TASK OBJECTIVE -
In the material below, find the line that contains "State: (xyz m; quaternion" and the line that contains "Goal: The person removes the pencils", then write out exactly those two lines and everything between them.

RECORDED INFORMATION -
%%
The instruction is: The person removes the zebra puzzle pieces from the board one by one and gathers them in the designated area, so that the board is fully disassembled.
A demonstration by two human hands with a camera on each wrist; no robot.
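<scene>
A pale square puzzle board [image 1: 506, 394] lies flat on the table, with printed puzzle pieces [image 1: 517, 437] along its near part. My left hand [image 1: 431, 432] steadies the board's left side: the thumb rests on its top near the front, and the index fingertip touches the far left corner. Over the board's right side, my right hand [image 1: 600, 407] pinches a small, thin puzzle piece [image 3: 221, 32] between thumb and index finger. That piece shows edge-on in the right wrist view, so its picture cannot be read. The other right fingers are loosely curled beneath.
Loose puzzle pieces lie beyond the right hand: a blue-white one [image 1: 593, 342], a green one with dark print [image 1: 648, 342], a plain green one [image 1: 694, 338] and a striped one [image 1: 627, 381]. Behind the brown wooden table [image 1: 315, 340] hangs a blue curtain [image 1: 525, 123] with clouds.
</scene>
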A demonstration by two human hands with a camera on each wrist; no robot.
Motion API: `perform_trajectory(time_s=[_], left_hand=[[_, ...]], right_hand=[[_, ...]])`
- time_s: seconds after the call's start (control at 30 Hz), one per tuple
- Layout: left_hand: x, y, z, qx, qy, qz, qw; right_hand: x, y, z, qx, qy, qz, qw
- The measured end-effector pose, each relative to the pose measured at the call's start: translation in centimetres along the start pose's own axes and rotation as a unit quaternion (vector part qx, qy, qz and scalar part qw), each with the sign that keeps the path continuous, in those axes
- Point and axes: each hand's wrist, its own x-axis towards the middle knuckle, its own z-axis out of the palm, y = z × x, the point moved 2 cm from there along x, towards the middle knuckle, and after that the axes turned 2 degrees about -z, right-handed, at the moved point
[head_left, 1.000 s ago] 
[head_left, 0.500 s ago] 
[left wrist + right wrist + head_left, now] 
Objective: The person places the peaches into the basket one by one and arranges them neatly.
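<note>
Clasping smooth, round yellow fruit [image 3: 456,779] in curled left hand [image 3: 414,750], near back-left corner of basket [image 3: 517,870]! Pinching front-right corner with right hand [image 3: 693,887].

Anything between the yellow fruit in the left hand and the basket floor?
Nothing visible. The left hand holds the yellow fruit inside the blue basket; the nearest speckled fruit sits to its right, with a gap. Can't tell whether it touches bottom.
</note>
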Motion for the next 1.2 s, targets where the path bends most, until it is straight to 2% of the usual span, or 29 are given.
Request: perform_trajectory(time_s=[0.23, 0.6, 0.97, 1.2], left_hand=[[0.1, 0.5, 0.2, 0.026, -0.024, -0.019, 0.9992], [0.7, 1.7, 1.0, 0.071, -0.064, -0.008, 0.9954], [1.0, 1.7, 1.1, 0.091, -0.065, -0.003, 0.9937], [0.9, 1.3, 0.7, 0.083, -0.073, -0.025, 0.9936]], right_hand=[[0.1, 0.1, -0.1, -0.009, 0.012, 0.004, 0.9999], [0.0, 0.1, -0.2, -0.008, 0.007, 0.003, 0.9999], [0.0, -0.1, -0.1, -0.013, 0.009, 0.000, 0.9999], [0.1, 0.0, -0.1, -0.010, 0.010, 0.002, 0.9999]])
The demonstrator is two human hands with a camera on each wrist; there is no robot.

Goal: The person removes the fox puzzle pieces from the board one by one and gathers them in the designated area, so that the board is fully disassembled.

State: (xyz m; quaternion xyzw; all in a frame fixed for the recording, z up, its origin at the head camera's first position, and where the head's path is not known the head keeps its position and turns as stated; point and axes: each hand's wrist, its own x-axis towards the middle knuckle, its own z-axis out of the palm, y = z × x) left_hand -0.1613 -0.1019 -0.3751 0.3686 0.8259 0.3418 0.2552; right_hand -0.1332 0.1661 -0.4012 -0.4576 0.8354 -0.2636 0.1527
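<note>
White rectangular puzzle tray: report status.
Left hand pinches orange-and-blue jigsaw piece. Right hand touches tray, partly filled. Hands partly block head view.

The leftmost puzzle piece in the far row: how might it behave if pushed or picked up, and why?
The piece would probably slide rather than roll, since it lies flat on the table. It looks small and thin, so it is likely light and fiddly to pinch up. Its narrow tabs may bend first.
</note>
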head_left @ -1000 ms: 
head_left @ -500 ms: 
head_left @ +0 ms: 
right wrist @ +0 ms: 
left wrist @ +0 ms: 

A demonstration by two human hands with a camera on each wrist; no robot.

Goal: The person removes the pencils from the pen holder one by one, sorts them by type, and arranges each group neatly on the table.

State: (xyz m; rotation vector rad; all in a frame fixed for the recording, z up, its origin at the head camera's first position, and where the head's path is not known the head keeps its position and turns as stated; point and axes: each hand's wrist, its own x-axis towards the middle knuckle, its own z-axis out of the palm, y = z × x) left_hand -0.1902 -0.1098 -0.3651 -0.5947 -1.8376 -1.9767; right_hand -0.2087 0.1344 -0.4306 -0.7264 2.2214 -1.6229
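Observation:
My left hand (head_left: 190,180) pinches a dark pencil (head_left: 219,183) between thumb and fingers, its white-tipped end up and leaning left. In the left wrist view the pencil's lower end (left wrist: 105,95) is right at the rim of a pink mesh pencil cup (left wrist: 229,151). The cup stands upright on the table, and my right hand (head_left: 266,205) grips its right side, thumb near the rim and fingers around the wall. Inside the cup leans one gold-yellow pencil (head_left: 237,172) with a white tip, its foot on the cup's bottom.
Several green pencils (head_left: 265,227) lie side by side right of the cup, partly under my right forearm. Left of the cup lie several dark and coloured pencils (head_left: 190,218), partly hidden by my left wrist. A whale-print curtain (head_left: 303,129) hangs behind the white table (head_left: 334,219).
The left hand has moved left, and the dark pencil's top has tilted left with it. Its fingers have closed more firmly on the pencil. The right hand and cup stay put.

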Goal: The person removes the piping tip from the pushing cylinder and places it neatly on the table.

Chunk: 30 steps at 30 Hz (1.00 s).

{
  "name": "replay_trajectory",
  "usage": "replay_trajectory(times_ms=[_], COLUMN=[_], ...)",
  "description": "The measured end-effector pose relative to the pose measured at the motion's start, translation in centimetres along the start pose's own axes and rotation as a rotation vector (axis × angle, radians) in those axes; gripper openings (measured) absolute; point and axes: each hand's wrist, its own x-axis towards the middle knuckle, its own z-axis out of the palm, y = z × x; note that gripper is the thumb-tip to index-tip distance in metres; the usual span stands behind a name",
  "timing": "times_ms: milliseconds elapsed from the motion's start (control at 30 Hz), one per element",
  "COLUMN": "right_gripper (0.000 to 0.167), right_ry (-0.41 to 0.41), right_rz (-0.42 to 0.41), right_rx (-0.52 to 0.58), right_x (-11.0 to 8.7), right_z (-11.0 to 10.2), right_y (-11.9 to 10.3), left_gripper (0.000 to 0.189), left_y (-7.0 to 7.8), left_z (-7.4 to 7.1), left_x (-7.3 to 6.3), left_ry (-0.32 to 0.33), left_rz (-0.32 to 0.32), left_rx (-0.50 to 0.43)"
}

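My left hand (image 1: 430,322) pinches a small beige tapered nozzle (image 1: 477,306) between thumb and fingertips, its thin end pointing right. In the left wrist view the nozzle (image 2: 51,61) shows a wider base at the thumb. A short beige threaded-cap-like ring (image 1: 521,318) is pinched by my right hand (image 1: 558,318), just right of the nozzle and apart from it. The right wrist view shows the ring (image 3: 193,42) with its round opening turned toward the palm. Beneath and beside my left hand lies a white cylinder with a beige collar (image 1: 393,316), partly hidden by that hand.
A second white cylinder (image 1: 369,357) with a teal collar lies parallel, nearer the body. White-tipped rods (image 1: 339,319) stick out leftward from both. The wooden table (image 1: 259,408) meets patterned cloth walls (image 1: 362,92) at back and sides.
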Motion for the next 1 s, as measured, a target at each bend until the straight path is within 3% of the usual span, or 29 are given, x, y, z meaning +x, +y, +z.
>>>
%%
REPLY -
State: (xyz m; quaternion xyzw; all in a frame fixed for the recording, z up, its origin at the head camera's first position, and where the head's path is not known the head keeps its position and turns as stated; point and axes: each hand's wrist, its own x-axis towards the middle knuckle, its own z-axis out of the palm, y = z × x) left_hand -0.1613 -0.1019 -0.3751 0.3686 0.8259 0.3418 0.2552; right_hand -0.1332 0.1661 -0.4012 -0.4576 0.8354 -0.2636 0.1527
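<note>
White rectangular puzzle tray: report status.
Left hand pinches orange-and-blue jigsaw piece. Right hand touches tray, partly filled. Hands partly block head view.

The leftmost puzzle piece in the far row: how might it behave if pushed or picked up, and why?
The piece would probably slide rather than roll, since it lies flat on the table. It looks small and thin, so it is likely light and fiddly to pinch up. Its narrow tabs may bend first.
</note>
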head_left @ -1000 ms: 
head_left @ -500 ms: 
head_left @ +0 ms: 
right wrist @ +0 ms: 
left wrist @ +0 ms: 

A demonstration by two human hands with a camera on each wrist; no robot.

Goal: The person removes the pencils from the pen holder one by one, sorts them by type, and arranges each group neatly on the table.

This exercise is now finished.